[HACKERS] SortSupport for UUID type

Peter Geoghegan Sat, 03 Oct 2015 23:22:09 -0700

Attached is SortSupport for UUID type patch. This accelerates all UUID
related sort-intense operations, making them about twice as fast with
millions of tuples. I know that Heroku has plenty of tables used by
various applications with a UUID primary key, so it will be nice to
have CREATE INDEX go so much faster in those cases. The SortSupport
routine uses abbreviation, and relies on unsigned integer comparisons.
It has a dependency on the new abbreviated key for text patch series
[1].


For full details, see commit message. It's a bit unfortunate that I
have yet another sort patch here, without being much closer to getting
every other such patch committed, but I happened to have written this
patch a while ago. I wanted to shape-up the common API that this patch
and the related text patch use, so it just made sense to submit the
UUID patch now.

This patch is not all that exciting -- the techniques used here are
very simple, and it's all familiar territory for us.
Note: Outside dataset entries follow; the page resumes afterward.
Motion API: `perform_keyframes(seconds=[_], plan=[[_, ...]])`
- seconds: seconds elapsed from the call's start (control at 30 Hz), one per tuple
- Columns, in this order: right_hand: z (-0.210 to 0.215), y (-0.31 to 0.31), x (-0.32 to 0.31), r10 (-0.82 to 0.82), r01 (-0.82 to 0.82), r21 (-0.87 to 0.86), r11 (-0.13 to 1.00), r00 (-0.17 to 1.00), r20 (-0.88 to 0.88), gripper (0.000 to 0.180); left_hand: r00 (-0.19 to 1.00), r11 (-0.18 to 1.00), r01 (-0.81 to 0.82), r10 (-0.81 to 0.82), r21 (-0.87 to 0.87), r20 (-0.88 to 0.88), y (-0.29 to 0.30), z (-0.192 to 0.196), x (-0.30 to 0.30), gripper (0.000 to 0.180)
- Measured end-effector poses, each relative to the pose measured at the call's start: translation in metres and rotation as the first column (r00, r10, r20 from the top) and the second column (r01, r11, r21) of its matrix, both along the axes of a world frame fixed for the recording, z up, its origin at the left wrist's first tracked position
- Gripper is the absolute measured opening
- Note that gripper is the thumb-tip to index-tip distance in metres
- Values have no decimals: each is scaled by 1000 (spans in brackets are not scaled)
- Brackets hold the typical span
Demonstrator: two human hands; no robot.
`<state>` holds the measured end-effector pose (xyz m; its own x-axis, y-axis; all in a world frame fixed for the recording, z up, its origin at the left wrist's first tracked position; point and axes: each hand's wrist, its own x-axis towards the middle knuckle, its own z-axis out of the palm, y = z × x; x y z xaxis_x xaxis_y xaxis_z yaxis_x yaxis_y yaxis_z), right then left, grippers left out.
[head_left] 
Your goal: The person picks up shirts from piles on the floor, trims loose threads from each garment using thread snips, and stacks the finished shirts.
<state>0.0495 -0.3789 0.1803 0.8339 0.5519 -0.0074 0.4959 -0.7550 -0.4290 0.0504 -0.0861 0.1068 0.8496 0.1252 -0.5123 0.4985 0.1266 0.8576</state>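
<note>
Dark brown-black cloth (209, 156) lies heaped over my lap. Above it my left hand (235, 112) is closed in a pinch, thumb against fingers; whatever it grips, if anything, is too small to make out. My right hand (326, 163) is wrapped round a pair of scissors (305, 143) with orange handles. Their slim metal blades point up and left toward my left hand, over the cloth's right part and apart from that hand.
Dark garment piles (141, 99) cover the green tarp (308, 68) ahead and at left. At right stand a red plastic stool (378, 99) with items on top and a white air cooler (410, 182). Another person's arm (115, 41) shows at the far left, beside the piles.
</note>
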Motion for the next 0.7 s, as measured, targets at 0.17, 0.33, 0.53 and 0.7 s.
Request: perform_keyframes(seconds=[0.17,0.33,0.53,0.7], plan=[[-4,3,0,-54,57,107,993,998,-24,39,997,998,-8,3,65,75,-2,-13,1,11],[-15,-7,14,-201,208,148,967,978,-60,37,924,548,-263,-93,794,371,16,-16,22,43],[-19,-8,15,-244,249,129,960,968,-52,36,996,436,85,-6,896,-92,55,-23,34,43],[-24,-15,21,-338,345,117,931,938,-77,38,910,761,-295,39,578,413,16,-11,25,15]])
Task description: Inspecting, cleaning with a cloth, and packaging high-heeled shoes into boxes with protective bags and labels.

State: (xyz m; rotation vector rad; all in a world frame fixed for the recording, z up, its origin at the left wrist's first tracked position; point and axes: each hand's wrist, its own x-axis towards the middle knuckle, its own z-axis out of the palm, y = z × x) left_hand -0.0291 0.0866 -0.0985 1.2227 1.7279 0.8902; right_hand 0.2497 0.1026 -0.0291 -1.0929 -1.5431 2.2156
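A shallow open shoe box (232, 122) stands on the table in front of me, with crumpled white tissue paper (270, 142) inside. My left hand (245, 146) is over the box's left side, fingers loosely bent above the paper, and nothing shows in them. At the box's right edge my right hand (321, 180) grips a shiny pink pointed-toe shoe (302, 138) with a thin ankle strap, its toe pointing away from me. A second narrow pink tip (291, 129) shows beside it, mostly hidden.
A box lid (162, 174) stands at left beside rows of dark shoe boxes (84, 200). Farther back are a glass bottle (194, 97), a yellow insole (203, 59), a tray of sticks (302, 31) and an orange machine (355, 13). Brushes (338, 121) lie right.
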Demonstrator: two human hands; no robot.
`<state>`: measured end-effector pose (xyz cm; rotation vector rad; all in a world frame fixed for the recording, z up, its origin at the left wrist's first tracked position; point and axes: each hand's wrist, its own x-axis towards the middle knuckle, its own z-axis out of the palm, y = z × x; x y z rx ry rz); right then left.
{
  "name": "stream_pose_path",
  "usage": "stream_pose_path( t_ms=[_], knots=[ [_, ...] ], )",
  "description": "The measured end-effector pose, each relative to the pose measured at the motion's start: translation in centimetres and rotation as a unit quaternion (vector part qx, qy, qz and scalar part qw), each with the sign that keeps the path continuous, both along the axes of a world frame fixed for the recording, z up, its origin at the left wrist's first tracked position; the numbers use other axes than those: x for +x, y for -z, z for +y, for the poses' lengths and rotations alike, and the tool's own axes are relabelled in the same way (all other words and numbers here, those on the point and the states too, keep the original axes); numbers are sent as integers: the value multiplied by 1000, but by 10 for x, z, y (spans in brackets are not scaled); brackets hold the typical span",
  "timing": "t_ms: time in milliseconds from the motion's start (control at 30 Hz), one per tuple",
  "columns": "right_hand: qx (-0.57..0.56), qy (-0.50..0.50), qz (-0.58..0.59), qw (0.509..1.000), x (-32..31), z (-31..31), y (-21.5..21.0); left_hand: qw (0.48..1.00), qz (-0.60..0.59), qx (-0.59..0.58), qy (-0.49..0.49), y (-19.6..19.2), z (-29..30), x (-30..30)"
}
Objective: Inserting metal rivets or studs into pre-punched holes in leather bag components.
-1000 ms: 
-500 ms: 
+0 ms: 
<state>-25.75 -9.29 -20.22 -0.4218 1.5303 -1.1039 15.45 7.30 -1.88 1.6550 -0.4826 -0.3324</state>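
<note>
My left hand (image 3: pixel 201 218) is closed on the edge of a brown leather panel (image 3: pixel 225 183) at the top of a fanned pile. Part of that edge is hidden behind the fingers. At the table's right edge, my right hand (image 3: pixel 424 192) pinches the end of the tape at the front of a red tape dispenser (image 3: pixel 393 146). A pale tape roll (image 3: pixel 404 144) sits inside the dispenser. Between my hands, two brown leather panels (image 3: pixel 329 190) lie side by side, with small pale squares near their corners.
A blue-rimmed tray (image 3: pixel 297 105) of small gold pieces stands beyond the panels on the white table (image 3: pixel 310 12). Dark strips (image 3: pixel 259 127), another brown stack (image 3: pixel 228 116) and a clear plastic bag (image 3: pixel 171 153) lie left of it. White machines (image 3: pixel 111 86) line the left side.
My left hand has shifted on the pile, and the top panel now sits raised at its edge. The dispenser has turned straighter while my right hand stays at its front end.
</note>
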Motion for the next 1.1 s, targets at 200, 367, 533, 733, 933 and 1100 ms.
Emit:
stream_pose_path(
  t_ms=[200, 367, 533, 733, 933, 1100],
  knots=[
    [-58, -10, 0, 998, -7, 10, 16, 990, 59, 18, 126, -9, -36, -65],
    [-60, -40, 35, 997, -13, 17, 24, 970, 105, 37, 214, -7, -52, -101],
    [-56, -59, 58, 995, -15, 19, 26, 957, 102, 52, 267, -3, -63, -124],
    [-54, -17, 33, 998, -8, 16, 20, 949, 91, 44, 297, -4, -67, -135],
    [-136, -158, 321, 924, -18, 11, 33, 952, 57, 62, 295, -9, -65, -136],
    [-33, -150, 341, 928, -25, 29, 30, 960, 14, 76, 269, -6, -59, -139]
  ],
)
I expect that
this patch will not be at all contentious when someone eventually gets
around to reviewing it.

[1] 
http://www.postgresql.org/message-id/CAM3SWZSTKmOnosidBYeCY9pJT=hhguwwmxxpwsejb7kf2og...@mail.gmail.com
-- 
Peter Geoghegan

From 3af1c189a89fdb332a3eb23e98e9ff3cdfbb7c25 Mon Sep 17 00:00:00 2001
From: Peter Geoghegan <[email protected]>
Date: Tue, 21 Jul 2015 16:18:25 -0700
Subject: [PATCH 4/4] Add SortSupport routine for UUID data type

This introduces a simple encoding scheme to produce abbreviated keys:
pack as many bytes of each UUID as will fit into a Datum.  On
little-endian machines, a byteswap is also performed; the abbreviated
comparator can therefore just consist of a simple 3-way unsigned integer
comparison.  This comports with regular UUID comparisons, because they
use memcmp() to compare authoritative UUID datums.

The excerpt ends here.